The buildings are the shells of our kids’ education, and those shells matter. A tolerable bathroom and an efficient heating and cooling system all help our kids learn. I know, I sat through 90-plus degree days in an unconditioned junior high and high school. The only thing I learned on those days was the importance of society agreeing, as a whole, that every single member would put on deodorant every morning.

But kids don’t learn much from the building itself. A building can present opportunities — our high school greenhouse taught me to plant seeds and grow vegetables. A tour through a field of solar panels showed my kids how to harness the sun’s energy. A pool can save lives by providing the opportunity to learn to swim.

But a building can’t teach. Walls can’t read the needs of the children they contain and protect. For facilities to serve their purpose, they need to be jam-packed with living, breathing, fairly compensated, perceptive, fully trained staff. Gifted children need challenge, challenged kids need intervention. And every child needs both physical and mental health support. Brains need creative opportunities to grow.

Sophisticated education tailors programs to meet individual kids’ needs. I know — just recently one of my kids’ teachers and the school nurse greeted me with an arsenal of techniques to help my child conquer anxiety. No building, no iPad app, no spreadsheet could have provided that tailored solution for my unique child.

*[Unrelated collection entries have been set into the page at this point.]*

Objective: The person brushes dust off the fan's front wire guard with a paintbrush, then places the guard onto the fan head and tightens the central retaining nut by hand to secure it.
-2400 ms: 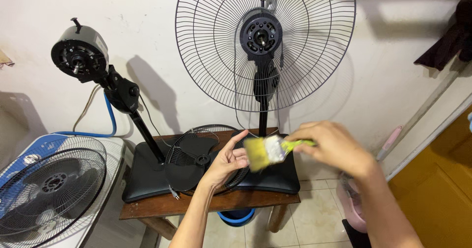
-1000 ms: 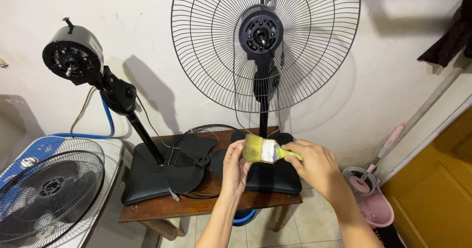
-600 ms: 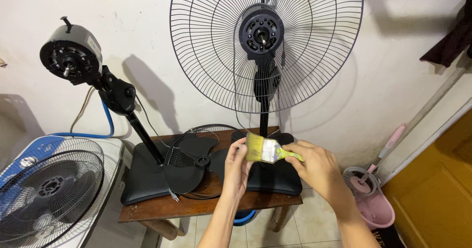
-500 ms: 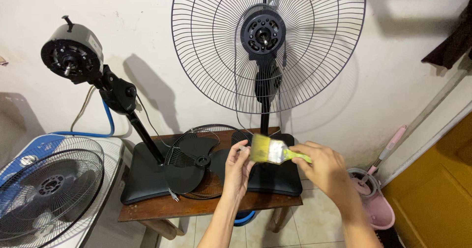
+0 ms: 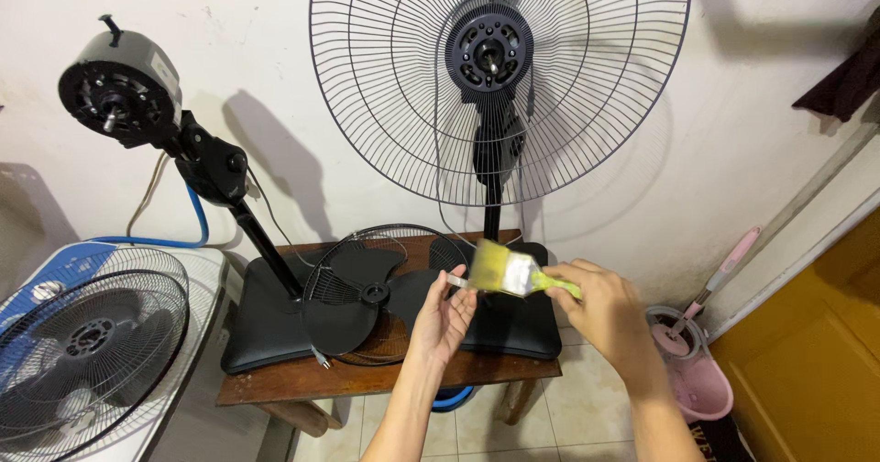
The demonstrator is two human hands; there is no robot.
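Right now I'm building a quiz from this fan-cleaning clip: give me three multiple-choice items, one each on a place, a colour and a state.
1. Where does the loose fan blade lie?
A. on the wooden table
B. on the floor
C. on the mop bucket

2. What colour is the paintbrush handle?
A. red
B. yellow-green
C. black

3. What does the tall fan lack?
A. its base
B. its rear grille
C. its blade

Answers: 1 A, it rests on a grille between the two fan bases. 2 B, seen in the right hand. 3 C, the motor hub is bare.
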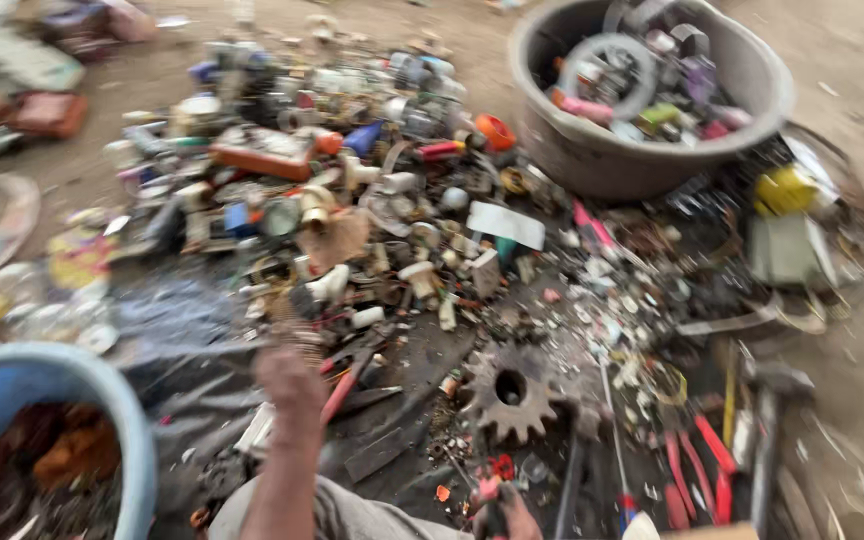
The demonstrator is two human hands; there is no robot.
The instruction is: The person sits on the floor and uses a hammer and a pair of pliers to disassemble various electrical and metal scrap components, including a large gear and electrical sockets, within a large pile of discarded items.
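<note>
Two hands are seen low in the frame: the left hand point(290, 382), fingers blurred beyond telling, is best steadied over the scrap pile point(372, 230), while the right hand point(508, 512) pinches a small red piece point(497, 470) beside the rusty gear point(510, 390).

A flat orange-red box point(262, 158) lies at ten o'clock in the scrap heap. A white rectangular card point(506, 224) rests near the centre. A yellow, colourfully printed wrapper point(80, 256) lies at nine o'clock.

Motion blur smears the left hand point(287, 378); the right hand point(508, 515) is cut off by the bottom edge.
</note>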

It’s easy to look at this sum of money and think that education is in good shape. That at least this school district can breathe a sigh of relief despite state budget cuts. It might appear that the funding our children need to grow and thrive is in place. But this may not be so.

I follow a group, Game on for Kansas Schools, that shares oodles of information about education needs and news. One after another, articles demystify the smoke-and-mirrors surrounding the state’s education budgets — and the true impact on schools, including those that appear to be flush with local funding. The scary information that emerges is that the resource that should be placed as the No. 1 one concern is the one in jeopardy: our educators.

The good news is that we care. Local monies are approved with overwhelming voter support, and we’re smart enough to look deep into the numbers and read the headlines that point us to the truth — then fight to see that the next generation gets their own fighting chance.

Overland Park mom and freelancer Emily Parnell writes weekly.